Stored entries
----------------------------------------

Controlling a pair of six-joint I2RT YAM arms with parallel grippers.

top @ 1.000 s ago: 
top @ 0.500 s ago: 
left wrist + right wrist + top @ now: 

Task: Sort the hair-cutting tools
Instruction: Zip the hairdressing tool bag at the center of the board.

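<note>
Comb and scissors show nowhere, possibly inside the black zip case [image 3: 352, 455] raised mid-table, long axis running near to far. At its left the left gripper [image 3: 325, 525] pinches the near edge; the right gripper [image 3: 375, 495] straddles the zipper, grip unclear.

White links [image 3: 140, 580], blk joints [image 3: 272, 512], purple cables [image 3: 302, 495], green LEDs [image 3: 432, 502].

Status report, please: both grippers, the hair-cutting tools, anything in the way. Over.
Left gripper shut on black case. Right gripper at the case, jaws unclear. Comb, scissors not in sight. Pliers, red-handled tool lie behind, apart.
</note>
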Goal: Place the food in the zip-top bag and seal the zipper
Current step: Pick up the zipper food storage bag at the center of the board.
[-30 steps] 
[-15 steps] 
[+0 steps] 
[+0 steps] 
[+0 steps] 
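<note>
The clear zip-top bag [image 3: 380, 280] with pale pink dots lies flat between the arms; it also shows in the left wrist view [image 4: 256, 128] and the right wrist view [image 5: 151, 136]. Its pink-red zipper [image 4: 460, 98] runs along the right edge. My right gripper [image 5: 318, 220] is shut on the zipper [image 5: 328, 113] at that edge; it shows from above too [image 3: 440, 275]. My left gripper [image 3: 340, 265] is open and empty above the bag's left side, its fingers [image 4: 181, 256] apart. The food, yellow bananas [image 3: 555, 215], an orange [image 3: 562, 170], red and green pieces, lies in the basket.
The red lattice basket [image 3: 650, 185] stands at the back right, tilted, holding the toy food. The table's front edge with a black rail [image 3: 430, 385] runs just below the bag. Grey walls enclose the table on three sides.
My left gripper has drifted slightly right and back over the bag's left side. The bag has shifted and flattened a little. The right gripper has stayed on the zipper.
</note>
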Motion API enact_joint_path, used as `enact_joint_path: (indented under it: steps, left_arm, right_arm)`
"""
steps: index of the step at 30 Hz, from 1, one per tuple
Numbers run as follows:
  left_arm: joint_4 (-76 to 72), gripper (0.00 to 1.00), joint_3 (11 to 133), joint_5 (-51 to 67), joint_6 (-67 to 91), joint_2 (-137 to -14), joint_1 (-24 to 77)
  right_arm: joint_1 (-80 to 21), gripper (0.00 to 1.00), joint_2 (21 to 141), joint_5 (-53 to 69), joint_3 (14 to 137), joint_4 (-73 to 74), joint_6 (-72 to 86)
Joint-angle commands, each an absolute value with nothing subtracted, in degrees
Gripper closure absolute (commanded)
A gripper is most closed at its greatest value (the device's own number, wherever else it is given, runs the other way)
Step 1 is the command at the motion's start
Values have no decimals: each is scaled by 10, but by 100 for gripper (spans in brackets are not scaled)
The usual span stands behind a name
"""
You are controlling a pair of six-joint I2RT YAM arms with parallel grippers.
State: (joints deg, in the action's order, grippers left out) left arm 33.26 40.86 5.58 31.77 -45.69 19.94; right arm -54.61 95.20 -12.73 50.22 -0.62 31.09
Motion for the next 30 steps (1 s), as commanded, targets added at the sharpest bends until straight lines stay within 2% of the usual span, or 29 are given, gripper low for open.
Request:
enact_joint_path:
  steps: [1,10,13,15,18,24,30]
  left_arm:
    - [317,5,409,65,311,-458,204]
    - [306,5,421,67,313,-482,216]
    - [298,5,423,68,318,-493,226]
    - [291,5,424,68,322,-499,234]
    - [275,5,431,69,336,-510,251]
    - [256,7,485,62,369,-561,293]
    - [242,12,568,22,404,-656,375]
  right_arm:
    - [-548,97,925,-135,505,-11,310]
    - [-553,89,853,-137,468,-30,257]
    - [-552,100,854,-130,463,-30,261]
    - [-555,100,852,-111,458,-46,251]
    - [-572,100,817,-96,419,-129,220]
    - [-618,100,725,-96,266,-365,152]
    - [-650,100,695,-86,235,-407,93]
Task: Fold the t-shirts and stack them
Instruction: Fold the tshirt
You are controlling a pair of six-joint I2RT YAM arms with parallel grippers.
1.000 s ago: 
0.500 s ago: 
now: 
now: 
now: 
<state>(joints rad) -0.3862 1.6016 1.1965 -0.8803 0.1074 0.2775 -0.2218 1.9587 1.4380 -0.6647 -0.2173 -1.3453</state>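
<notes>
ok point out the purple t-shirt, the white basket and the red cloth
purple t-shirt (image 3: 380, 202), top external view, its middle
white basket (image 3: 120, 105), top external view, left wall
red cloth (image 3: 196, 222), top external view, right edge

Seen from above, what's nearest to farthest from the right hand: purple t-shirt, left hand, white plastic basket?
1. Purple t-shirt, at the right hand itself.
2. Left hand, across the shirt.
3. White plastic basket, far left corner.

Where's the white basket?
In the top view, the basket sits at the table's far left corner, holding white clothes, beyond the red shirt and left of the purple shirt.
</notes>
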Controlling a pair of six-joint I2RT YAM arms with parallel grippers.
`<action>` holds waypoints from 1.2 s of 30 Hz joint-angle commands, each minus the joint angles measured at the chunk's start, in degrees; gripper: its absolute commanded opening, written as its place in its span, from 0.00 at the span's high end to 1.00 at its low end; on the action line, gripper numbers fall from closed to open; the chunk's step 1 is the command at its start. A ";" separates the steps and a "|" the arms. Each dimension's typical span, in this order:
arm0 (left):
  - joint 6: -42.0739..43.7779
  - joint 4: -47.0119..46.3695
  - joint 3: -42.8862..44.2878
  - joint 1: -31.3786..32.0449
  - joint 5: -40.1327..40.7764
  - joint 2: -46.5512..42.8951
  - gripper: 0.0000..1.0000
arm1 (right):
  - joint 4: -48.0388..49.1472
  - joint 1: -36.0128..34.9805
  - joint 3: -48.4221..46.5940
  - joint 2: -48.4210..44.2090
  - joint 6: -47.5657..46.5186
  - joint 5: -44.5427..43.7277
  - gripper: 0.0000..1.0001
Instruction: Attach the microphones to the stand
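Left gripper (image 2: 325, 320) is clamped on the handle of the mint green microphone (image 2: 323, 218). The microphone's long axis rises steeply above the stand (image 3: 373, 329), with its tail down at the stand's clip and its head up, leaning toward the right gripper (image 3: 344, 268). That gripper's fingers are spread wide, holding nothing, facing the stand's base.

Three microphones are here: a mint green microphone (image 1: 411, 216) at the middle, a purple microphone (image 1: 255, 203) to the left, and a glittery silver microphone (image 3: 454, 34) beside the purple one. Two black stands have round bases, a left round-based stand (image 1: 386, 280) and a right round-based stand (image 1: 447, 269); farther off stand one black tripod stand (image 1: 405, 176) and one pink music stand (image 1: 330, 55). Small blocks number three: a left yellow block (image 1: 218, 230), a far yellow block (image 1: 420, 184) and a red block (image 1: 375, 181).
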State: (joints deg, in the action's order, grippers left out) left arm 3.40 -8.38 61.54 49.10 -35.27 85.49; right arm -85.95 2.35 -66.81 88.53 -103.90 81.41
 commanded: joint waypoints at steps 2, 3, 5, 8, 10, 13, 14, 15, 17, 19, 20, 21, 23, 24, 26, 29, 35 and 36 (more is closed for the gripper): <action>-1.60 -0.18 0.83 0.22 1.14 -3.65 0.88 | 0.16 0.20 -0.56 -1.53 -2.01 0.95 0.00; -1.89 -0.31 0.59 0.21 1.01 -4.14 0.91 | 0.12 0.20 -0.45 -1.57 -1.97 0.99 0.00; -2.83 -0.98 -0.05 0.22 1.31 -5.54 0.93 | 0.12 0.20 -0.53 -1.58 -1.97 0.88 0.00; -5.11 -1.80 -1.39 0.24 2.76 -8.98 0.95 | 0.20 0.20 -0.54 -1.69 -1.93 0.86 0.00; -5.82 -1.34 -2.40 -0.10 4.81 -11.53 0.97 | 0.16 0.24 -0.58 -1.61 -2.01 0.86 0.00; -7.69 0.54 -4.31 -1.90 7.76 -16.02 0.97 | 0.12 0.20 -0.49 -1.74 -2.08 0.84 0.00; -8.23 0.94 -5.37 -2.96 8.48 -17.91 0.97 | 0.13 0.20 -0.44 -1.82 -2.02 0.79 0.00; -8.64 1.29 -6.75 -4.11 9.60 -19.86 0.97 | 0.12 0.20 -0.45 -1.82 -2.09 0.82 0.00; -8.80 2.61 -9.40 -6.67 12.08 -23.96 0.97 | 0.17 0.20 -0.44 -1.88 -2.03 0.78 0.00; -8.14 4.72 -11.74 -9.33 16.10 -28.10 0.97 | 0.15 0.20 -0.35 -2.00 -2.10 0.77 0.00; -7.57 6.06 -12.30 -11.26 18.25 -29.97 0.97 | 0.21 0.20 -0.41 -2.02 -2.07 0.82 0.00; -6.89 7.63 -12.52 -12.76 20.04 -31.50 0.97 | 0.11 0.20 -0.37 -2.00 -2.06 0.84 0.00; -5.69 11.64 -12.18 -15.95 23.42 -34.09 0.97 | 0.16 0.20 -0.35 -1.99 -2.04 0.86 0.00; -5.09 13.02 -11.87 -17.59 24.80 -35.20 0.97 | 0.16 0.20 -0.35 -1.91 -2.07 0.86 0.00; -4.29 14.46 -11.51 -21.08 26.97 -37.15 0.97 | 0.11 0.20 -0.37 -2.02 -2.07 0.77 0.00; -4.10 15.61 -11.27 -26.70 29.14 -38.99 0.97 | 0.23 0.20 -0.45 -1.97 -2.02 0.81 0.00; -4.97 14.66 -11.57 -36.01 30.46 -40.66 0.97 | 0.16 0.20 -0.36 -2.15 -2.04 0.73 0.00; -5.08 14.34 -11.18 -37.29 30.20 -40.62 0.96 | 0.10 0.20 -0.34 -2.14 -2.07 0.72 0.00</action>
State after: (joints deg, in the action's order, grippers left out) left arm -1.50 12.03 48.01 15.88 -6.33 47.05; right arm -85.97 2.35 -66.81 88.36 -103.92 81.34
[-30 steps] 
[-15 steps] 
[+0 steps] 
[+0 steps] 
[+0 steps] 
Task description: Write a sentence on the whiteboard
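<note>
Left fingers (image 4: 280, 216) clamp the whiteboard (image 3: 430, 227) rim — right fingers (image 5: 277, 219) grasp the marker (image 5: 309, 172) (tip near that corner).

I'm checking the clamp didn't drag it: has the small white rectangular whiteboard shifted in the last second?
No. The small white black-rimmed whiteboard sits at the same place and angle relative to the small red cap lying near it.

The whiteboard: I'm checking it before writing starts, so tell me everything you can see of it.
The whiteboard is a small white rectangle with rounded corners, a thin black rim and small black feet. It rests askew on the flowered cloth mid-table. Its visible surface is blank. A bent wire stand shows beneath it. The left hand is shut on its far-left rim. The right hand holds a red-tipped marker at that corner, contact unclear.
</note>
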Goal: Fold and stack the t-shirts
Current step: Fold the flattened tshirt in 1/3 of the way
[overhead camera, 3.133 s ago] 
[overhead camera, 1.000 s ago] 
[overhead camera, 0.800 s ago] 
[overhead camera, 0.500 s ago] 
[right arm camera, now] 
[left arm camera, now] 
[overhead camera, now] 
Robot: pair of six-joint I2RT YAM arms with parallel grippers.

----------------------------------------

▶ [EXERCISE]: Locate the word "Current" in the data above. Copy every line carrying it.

▶ [ANSWER BOX]:
Current step: Pick up the zipper food storage bag at the center of the board.
Current step: Fold the flattened tshirt in 1/3 of the way

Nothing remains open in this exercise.